Over the past few days I’d realized what she’d meant that night at Chloe’s party. How she felt like she hadn’t really seen me in a while. Over the summer, when I was with her, some part of my body was always touching some part of hers. Either I was holding her hand on the street or had my leg hooked over hers on the couch or had her head resting on my shoulder. We were always talking about all kinds of stuff—our crazy families, how school could be totally lame and kind of fun at the same time, how weird it was that in a year we would be living somewhere else. Everything. And we laughed. A lot. We were always laughing about something.

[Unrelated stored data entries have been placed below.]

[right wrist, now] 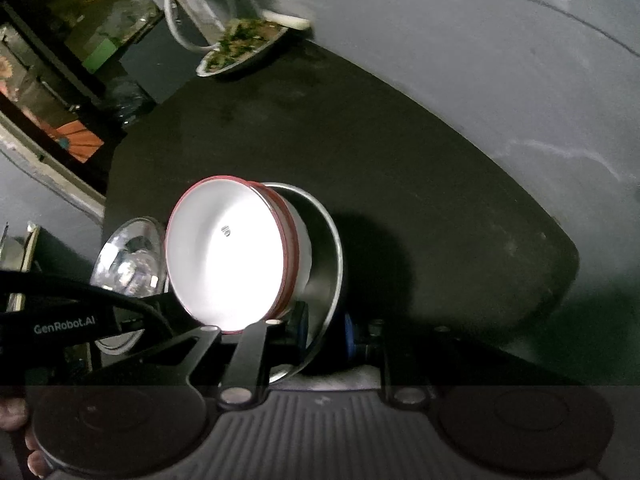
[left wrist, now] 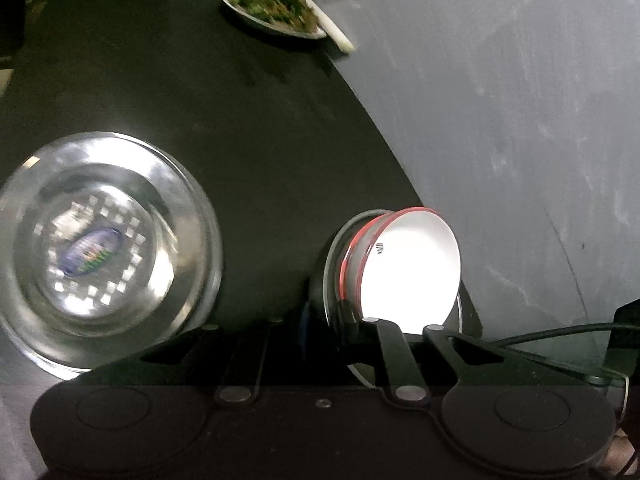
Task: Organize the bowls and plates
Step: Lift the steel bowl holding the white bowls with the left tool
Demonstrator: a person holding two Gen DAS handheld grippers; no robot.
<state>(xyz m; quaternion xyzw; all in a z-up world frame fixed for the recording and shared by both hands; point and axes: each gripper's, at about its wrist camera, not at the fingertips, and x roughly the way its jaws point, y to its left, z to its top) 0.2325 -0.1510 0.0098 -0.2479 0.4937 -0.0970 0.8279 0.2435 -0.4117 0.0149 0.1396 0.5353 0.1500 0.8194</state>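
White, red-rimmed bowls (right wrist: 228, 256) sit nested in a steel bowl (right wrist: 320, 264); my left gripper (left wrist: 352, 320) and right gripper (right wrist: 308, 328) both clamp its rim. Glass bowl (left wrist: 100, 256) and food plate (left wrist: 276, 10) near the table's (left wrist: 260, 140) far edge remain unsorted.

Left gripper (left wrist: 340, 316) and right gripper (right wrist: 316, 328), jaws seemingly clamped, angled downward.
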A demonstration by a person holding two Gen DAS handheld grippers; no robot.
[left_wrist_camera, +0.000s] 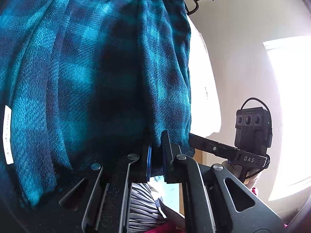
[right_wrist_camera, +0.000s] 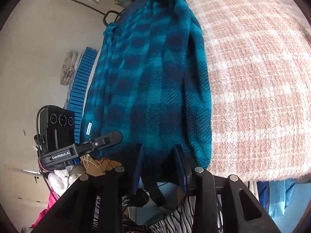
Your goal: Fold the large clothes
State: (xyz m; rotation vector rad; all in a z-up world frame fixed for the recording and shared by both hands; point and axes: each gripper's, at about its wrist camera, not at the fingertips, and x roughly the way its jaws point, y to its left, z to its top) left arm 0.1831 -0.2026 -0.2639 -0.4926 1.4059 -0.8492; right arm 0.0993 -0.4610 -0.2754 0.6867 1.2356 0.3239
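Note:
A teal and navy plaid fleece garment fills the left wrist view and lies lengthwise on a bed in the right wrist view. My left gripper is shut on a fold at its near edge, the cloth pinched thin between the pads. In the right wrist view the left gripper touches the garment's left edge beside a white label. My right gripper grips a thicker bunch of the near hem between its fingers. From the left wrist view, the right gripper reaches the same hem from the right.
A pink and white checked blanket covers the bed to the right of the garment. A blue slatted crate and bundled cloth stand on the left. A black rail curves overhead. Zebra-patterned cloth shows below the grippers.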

I couldn’t remember what that felt like anymore. And I think I’d realized that too late.

As I watched her score a three, and the Idiot Twins went berserk, I suddenly felt heart-numbingly sad. Because she was going to break up with me. I could feel it. I knew that when I found her tonight, she was going to say something to end it. Unless I said something to stop her first.

As the final buzzer sounded, I stood up, determined. I’d already lost everything else. I couldn’t lose Ally, too.

Ally and the rest of the team slapped hands with the other players. Then everyone gathered around the coach. I made my way along the wall under the backboard and toward the exit that went right to the girls’ locker room. I was standing there when the team started to go through, my heart pounding a mile a minute. Shannen shot me a weird look but kept moving. Then Ally was there. Right in front of me. I couldn’t breathe.

“Nice game,” I said.

She tucked a stray hair behind her ear and looked away. “Thanks.”

“I need to talk to you,” I said.

“Can this wait? Until I’ve, like, showered?” she asked quietly. My heart sunk. She was definitely, definitely going to break up with me.

“No. It can’t,” I said.

She crossed her arms over her chest. Behind her the gym was emptying out. Her coach gave me this scolding look as she went by, but at least she went by.

“Jake—”

“I have something I have to say,” I told her. I wiped my sweaty hands on my jeans.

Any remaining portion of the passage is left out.